I see this ultimately as a problem of interprocess communication (IPC). You have one process generating work and then another one consuming the tasks and doing the work.
This falls into a classic producer and consumer layout (tutorial from RabittMQ).
The nice thing about message queues is that they guarantee the contract of "this message is guaranteed to be delivered to one, and only one consumer (if it is consumed at all)." This simplifies the IPC as you don't need to worry about the semaphores and shared memory segments or other channels of communication.

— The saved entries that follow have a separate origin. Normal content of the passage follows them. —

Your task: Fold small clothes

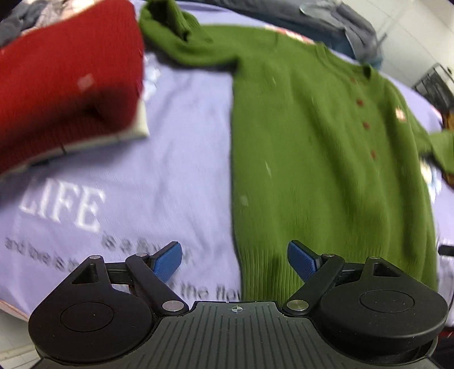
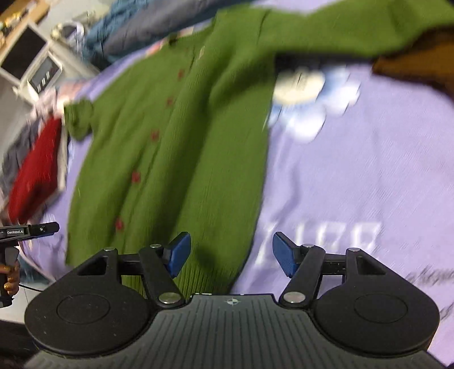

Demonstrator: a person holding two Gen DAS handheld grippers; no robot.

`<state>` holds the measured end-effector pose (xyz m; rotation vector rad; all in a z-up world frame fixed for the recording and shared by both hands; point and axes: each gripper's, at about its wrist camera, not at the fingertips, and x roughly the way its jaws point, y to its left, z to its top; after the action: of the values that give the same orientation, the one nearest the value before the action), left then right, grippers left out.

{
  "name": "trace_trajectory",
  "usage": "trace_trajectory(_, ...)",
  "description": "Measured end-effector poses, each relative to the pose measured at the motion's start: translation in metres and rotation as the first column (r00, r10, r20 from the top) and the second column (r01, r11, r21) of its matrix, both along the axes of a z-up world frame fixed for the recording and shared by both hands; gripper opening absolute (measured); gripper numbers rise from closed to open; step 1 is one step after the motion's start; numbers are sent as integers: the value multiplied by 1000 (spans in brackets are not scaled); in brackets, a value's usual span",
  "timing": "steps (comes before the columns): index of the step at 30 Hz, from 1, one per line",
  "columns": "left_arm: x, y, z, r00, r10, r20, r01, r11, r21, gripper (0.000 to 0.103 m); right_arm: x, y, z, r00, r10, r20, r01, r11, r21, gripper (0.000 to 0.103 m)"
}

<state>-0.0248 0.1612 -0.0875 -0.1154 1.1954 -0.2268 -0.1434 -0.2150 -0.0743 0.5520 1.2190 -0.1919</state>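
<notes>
A green knit cardigan with red buttons lies flat on a lavender sheet, sleeves spread out. It also shows in the right wrist view. My left gripper is open and empty, above the cardigan's lower left hem corner. My right gripper is open and empty, above the hem's right corner. Both views are blurred.
A folded red sweater lies on the sheet at the left; it also shows in the right wrist view. A pile of grey and blue clothes lies beyond the cardigan. A brown item lies at the right. The left gripper's body shows at the left edge.
</notes>
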Motion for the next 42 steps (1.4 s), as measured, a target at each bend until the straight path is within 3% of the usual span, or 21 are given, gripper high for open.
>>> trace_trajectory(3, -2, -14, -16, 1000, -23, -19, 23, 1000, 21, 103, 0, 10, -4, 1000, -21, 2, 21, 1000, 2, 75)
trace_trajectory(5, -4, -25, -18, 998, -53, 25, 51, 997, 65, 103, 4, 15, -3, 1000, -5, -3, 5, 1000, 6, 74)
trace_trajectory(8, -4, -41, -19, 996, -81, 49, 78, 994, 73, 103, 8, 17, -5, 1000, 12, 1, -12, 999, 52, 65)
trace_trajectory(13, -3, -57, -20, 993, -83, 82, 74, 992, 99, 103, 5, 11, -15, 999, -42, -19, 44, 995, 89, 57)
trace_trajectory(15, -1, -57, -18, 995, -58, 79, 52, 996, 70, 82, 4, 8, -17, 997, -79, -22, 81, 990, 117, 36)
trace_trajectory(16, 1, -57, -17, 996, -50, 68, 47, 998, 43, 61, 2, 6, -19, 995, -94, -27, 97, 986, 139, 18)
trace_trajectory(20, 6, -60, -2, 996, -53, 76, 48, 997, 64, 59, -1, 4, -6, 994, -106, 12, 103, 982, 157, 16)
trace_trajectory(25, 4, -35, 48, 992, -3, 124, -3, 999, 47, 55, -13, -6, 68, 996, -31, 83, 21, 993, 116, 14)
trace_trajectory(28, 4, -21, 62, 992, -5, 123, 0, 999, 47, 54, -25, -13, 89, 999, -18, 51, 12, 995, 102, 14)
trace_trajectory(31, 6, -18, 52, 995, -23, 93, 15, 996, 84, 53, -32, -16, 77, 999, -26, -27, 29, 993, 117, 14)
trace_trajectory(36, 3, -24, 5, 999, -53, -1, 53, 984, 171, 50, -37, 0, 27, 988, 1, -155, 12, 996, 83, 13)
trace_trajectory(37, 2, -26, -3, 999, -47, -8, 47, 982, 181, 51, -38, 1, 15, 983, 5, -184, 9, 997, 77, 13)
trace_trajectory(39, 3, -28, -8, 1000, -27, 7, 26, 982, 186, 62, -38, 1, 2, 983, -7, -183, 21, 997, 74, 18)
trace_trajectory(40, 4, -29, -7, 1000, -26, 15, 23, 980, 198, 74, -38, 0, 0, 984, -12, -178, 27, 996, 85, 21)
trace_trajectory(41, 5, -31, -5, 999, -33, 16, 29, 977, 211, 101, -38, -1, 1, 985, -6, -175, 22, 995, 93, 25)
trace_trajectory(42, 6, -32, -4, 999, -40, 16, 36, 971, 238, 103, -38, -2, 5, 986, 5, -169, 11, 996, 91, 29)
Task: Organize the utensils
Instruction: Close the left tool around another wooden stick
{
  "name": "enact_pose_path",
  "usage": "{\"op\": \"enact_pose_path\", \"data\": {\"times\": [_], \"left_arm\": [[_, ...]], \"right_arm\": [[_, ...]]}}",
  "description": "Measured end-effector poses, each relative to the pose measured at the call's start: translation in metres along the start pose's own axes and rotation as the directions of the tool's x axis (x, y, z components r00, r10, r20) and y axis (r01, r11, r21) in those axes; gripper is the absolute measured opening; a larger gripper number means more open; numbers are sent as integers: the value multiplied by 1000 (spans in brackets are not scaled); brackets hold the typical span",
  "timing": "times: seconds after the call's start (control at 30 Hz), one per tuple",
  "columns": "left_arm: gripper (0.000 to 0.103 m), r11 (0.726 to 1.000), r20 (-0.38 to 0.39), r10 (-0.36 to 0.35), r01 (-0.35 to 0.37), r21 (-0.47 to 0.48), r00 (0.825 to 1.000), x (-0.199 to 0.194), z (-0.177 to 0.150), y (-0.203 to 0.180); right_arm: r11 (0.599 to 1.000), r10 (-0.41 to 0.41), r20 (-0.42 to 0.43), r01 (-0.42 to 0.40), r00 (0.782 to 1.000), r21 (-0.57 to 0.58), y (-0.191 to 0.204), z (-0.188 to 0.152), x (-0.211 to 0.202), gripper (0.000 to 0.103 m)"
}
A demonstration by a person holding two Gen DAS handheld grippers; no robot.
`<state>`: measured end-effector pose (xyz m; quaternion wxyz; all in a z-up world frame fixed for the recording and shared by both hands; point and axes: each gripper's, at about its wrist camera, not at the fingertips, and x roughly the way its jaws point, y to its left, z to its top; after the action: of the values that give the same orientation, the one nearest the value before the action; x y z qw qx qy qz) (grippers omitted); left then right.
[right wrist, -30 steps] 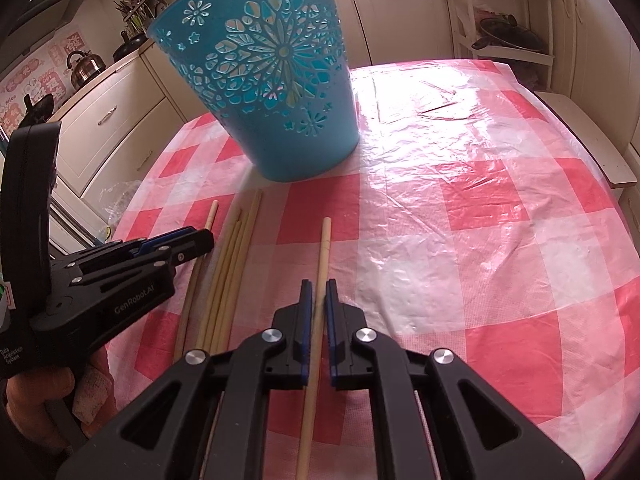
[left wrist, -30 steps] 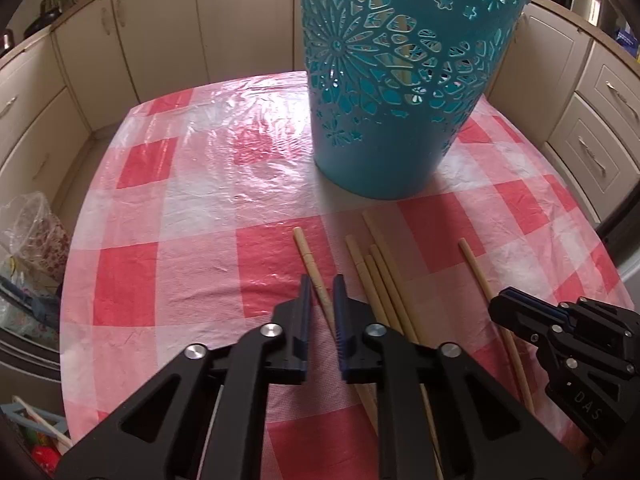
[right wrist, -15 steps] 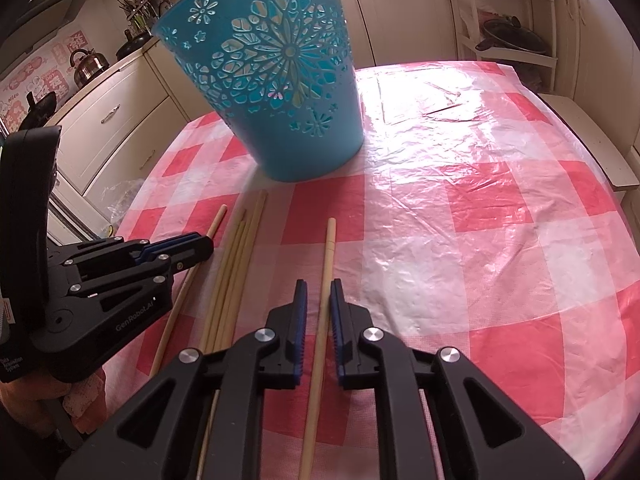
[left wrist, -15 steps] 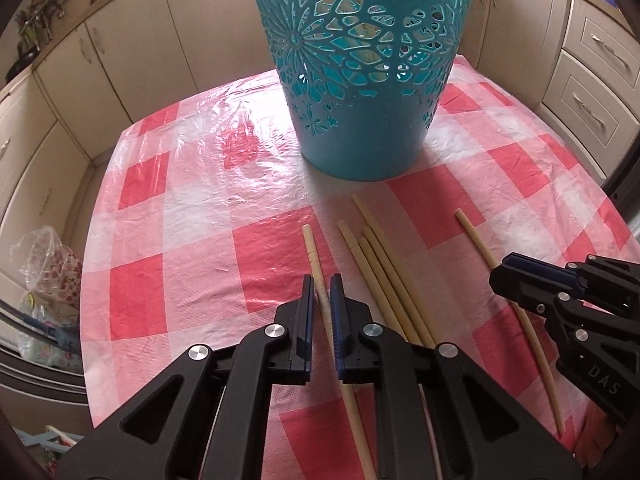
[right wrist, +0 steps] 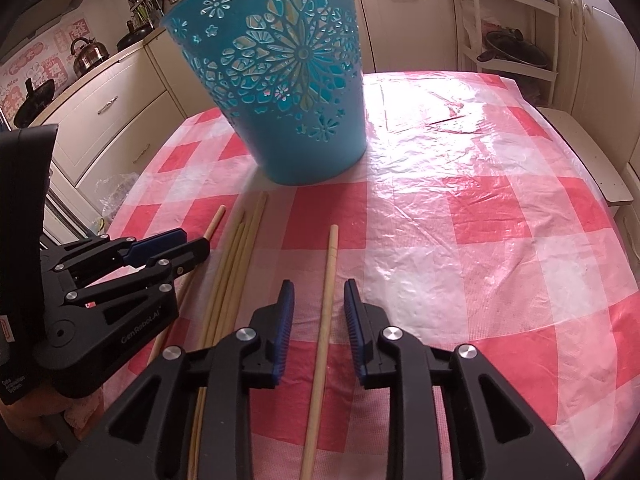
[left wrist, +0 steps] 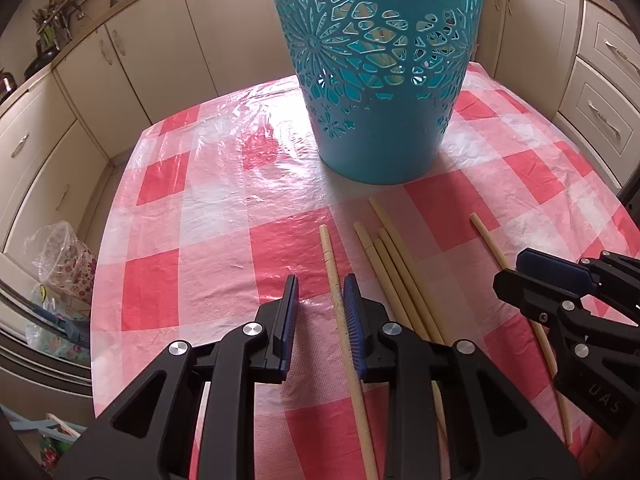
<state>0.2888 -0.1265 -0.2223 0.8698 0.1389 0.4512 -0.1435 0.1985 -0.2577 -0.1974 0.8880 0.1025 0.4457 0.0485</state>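
Observation:
Several pale wooden chopsticks lie on the red-and-white checked tablecloth in front of a teal cut-out basket. My left gripper is low over the cloth, jaws opening. One chopstick lies between them, close to the right pad and not pinched. My right gripper is opening too, with another single chopstick lying loose midway between its pads. A bundle of chopsticks lies between the two grippers. Each gripper shows in the other's view: right gripper, left gripper.
Cream kitchen cabinets ring the table. A plastic bag sits on the floor off the table's left edge. A kettle stands on the counter and a white rack holds pans at the back right.
Both grippers' jaws were shut and have parted. The chopstick under each one now lies in the gap on the cloth. The left view has tilted a little toward the basket.

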Motion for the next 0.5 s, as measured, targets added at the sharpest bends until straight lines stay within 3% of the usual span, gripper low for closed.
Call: {"op": "enact_pose_path", "data": {"times": [0.07, 0.1, 0.13, 0.2, 0.37, 0.5], "left_arm": [[19, 1000, 3, -6, 6, 10, 1000, 0, 0, -1], [8, 999, 2, -29, 29, 14, 1000, 0, 0, -2], [5, 999, 3, -32, 32, 22, 999, -1, -1, -4], [5, 999, 4, -32, 32, 26, 999, -1, -1, -6], [4, 985, -12, -140, 138, -108, 990, -13, -4, 18], [4, 945, 105, -240, 257, -201, 965, -59, 1, 44]], "right_arm": [[1000, -10, -2, 10, 1000, -10, 1, 0, 0, 26], [1000, -19, -3, 19, 1000, -20, 3, 0, 1, 26], [999, -30, -3, 30, 1000, -32, 5, 0, 1, 26], [998, -38, -3, 37, 999, -43, 7, 0, 2, 27], [999, -16, -6, 16, 1000, -48, 7, 0, 2, 34], [998, -21, -6, 20, 1000, -64, 11, -1, 2, 39]]}}
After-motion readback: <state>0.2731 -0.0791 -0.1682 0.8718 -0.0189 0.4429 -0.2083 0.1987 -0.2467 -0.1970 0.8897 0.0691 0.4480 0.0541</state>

Beyond this, you can start to get fancy. You can have two consumers running - though only one will grab the message indicating the task from the queue. You could have the producer pumping out single "consider this" tasks as fast as it can (up to a certain queue fullness) and the consumers processing them once every 800ms - though the exact implementation depends on the problem.
The message queue has an advantage over databases in that its what its designed to do. You can do similar things via mechanisms in the database, but then you will start worrying about transactions and locks. Some databases have gone on to take additional abilities of message queueing as part of the core set of features as described in this post, but a message queue has a general advantage over databases being able to handle more concurrent messages, blocking until you get a message, avoiding deadlocks and races.
How one designs a solution using a message queue for this specific problem is still a bit up in the air as there are many aspects of the domain that are left undescribed, but in general the message queue should be one of the first tools that comes to mind when one starts thinking about how to send messages between one or more processes.